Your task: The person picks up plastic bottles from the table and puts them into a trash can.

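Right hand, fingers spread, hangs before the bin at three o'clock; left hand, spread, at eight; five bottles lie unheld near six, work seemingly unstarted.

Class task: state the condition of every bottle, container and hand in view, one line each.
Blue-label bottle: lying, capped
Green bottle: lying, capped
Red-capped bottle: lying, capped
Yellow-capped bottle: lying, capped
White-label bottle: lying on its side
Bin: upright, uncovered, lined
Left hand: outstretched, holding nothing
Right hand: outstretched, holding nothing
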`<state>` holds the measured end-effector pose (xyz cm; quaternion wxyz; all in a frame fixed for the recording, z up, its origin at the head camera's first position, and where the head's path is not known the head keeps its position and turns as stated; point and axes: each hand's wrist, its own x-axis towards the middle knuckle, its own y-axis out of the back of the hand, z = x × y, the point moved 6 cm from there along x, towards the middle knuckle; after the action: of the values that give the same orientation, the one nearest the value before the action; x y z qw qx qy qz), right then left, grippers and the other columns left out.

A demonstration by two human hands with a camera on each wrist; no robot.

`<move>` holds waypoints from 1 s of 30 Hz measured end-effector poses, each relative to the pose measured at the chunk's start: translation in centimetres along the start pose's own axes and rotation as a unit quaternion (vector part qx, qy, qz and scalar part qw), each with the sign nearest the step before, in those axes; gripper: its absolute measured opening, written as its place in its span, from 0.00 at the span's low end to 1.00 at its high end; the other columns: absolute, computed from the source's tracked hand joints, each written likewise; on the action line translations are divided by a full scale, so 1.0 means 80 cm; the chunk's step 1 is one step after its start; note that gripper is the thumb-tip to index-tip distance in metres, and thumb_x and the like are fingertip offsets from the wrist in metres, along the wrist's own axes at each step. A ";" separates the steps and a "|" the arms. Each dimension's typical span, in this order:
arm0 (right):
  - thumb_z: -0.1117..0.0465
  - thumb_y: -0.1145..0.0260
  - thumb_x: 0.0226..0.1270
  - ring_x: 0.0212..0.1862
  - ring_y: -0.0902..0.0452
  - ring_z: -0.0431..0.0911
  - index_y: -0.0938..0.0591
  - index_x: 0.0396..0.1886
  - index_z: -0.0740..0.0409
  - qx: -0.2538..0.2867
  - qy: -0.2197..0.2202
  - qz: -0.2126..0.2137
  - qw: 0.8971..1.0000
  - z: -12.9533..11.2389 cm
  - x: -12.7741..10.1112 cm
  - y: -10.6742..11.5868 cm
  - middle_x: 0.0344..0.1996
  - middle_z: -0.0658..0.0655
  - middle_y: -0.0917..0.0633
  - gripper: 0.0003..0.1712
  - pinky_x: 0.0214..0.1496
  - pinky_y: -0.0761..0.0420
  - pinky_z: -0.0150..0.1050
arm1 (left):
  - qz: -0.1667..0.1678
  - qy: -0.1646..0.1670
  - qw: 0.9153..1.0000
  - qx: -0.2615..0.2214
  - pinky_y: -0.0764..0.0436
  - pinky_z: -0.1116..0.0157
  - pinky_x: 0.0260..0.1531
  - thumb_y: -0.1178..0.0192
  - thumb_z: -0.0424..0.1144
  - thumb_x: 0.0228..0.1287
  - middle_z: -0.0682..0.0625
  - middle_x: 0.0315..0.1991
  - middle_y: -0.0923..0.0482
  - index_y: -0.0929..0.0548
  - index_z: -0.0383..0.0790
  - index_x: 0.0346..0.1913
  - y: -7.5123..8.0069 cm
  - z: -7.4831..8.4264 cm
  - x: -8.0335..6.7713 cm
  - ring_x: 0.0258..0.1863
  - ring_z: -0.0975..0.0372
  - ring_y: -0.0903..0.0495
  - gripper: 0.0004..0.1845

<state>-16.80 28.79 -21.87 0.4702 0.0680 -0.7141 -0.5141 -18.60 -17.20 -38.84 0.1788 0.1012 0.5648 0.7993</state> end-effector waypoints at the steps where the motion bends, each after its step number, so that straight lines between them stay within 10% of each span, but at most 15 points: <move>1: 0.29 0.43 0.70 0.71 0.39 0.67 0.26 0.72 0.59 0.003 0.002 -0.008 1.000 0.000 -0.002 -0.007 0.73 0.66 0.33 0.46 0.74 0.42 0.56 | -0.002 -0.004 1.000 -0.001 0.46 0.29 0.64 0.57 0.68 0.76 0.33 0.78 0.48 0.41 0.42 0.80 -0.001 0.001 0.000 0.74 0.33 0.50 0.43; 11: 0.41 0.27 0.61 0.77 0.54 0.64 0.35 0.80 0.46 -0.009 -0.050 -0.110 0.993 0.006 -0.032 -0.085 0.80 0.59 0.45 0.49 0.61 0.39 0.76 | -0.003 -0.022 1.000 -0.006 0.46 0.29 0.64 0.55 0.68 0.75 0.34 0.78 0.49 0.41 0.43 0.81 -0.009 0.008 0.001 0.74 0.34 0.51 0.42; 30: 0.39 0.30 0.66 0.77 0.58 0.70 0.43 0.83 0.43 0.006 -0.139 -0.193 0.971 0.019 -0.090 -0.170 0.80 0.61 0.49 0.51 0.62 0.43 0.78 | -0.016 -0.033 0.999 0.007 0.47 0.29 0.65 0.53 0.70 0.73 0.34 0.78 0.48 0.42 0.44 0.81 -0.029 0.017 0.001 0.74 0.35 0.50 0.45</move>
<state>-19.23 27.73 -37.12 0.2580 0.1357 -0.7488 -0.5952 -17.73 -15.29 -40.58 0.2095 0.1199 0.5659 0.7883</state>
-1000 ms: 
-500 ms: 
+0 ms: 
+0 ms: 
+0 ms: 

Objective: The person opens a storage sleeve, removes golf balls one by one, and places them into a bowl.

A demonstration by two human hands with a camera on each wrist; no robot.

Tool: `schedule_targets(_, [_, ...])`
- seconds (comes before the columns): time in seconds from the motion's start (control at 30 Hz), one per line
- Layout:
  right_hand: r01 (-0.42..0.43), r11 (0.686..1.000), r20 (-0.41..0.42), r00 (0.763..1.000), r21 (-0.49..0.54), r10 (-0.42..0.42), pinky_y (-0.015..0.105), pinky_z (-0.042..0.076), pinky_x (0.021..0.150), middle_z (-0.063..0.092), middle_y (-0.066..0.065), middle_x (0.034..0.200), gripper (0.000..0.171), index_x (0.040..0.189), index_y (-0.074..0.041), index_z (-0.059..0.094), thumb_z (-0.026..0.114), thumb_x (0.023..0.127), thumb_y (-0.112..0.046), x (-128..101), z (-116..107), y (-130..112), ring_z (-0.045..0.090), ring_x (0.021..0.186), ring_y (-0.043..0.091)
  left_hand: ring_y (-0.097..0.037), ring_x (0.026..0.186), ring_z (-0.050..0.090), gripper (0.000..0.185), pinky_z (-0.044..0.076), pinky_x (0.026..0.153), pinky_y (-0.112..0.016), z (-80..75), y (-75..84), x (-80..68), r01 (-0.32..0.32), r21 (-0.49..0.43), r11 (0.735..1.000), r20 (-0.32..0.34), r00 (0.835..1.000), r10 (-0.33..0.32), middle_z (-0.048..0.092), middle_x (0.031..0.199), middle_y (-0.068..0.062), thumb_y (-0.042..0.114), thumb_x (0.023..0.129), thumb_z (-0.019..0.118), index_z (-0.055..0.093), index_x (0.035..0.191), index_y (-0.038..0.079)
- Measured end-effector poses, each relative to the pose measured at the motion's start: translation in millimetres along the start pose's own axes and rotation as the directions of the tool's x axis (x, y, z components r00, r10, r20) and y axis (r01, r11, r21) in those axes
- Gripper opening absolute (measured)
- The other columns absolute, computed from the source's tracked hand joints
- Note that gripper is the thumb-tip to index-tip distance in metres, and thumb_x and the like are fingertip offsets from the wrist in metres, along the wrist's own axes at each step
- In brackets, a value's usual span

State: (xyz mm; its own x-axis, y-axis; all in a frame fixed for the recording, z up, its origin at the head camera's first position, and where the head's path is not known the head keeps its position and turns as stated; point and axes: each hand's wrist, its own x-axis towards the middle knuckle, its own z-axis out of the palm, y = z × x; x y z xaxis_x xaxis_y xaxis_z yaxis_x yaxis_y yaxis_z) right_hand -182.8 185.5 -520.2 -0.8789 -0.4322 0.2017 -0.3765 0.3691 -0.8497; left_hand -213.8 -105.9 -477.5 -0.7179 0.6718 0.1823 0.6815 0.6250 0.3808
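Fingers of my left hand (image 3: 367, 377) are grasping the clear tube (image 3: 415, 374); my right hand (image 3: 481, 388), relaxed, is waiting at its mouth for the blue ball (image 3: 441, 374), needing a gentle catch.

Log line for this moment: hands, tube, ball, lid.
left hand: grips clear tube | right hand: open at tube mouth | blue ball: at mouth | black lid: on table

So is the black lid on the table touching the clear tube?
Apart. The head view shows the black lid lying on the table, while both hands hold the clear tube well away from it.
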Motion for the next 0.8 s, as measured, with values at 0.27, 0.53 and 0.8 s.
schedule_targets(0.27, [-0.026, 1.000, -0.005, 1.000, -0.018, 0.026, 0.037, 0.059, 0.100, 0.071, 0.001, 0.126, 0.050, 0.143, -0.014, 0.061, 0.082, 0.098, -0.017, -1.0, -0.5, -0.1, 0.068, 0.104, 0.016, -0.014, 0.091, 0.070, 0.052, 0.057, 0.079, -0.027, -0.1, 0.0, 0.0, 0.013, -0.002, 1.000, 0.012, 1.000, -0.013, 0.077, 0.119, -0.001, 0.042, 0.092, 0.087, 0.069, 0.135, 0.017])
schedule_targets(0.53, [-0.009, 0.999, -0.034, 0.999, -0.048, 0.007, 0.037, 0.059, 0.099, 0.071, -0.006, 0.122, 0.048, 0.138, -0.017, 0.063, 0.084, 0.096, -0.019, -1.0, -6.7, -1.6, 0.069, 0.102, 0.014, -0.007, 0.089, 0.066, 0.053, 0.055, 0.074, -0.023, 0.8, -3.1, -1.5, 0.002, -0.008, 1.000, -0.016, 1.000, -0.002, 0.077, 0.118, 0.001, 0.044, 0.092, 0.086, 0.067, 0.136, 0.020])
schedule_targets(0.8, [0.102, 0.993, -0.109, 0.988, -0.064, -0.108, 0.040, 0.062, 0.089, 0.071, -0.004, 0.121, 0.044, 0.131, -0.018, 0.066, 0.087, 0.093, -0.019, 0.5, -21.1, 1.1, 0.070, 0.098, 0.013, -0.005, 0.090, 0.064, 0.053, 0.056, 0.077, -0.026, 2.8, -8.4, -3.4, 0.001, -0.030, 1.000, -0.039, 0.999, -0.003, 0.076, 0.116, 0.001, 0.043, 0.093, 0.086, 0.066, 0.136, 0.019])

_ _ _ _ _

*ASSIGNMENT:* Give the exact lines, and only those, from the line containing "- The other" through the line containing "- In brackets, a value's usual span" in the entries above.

*RESULT OF THIS EXERCISE:*
- The other columns absolute, computed from the source's tracked hand joints
- Note that gripper is the thumb-tip to index-tip distance in metres, and thumb_x and the like are fingertip offsets from the wrist in metres, along the wrist's own axes at each step
- In brackets, a value's usual span

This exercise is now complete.